From the records that follow, return exactly the lines beginning at the one that contains "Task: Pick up" and ending at the one that contains "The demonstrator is", pictures left out.

++++ Source records ++++

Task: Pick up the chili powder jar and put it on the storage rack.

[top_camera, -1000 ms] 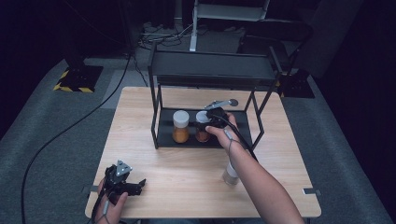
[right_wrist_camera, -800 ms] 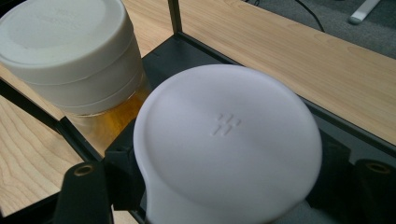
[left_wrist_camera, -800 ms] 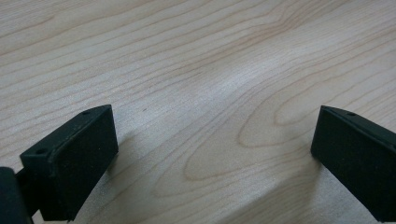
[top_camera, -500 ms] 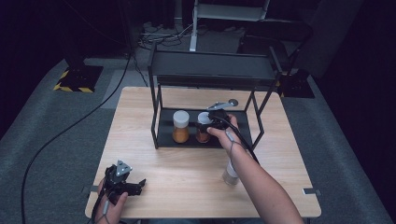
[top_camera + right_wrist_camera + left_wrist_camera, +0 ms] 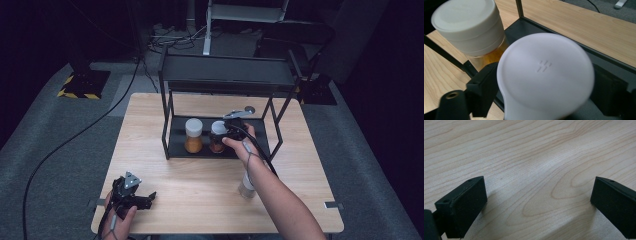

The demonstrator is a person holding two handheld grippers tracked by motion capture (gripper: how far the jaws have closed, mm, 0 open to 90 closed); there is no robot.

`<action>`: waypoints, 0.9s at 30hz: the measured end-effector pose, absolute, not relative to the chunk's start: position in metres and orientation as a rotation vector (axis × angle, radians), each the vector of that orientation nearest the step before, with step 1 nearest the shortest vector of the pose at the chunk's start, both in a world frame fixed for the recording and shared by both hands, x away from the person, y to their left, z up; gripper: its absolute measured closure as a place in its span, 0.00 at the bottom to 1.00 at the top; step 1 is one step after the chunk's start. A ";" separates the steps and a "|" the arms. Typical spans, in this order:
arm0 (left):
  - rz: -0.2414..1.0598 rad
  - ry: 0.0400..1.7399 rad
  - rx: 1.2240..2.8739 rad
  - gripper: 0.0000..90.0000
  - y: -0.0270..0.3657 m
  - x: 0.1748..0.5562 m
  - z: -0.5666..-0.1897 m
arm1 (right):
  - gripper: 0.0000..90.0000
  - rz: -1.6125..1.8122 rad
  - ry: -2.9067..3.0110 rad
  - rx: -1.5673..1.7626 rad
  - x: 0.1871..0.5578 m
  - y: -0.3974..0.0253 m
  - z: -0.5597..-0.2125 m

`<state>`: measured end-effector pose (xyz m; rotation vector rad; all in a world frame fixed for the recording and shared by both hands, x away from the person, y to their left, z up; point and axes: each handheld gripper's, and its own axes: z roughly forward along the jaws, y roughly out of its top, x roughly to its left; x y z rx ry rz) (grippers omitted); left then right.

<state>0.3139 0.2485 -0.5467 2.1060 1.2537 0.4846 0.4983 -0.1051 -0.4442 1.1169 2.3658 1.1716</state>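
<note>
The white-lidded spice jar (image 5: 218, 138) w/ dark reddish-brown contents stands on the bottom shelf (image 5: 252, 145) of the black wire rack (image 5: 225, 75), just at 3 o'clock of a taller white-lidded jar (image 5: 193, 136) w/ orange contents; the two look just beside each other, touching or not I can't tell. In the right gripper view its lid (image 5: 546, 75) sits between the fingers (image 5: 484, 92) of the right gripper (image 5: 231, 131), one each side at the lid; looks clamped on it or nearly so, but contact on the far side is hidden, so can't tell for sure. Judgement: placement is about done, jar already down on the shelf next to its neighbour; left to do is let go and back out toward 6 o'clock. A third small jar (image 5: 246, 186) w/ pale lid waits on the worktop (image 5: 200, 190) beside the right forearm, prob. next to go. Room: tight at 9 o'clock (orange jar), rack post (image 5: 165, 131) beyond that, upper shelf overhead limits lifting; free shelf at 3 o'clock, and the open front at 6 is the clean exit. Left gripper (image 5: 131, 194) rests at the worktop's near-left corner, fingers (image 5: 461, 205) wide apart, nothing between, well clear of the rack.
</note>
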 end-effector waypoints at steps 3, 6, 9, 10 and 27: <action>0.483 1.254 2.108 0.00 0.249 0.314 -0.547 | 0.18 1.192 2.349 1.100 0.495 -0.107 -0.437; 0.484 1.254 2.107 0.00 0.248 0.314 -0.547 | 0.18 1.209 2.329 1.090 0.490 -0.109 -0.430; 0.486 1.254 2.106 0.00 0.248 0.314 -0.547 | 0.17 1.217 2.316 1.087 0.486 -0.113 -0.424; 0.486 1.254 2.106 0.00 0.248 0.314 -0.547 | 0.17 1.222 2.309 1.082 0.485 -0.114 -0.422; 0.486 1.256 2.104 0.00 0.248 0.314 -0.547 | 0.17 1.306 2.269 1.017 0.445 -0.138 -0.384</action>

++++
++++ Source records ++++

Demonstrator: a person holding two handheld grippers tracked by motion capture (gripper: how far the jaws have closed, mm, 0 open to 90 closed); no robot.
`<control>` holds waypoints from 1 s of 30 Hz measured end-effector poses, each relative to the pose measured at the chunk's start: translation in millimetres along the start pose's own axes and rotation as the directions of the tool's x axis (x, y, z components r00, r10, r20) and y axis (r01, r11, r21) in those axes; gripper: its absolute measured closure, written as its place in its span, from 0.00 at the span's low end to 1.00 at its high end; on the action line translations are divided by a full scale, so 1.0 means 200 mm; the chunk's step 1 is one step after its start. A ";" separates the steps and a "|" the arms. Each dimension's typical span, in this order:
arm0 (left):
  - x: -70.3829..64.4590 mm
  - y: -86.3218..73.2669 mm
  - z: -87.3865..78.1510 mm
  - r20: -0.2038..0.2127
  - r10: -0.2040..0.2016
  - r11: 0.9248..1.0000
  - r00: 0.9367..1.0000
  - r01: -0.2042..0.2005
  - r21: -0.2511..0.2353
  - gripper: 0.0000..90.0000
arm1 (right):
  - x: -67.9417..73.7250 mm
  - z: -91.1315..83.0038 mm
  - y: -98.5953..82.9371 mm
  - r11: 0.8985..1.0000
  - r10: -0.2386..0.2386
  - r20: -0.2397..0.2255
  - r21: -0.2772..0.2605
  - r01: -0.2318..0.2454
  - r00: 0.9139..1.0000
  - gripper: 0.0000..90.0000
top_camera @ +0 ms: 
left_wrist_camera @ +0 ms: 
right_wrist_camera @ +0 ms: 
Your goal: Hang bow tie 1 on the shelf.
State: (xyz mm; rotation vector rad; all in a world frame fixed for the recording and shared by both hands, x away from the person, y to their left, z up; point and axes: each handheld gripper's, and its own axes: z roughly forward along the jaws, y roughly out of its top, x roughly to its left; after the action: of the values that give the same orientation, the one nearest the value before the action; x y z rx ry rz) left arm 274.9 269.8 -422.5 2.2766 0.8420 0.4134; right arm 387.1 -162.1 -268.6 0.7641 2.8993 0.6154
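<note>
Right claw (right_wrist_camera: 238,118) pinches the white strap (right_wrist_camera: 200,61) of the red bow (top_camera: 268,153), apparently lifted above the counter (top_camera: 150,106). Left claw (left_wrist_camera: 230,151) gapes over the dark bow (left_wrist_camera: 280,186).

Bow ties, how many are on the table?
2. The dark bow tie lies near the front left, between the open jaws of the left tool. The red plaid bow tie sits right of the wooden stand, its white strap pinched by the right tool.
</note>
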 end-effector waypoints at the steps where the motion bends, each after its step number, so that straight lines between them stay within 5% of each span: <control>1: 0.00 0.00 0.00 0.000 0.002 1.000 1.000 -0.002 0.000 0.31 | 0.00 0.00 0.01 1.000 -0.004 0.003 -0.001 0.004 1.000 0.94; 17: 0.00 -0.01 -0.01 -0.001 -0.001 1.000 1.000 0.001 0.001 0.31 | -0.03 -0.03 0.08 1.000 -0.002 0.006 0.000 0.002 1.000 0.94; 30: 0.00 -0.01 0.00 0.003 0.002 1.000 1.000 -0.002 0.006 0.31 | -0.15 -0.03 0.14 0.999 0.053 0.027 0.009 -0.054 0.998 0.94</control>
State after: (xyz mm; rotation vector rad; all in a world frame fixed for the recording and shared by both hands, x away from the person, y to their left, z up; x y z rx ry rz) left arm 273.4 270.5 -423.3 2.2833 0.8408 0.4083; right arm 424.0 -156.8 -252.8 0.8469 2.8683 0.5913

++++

*Response to the task*:
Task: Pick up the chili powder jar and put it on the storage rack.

[top_camera, -1000 ms] 
[right_wrist_camera, -800 ms] 
[left_wrist_camera, -800 ms] 
[top_camera, -500 ms] 
[top_camera + right_wrist_camera + left_wrist_camera, +0 ms] 

The demonstrator is a person holding two handheld grippers tracked by motion capture (gripper: how far the jaws have closed, mm, 0 open to 90 closed); there is no robot.

The exercise has been carried out completely.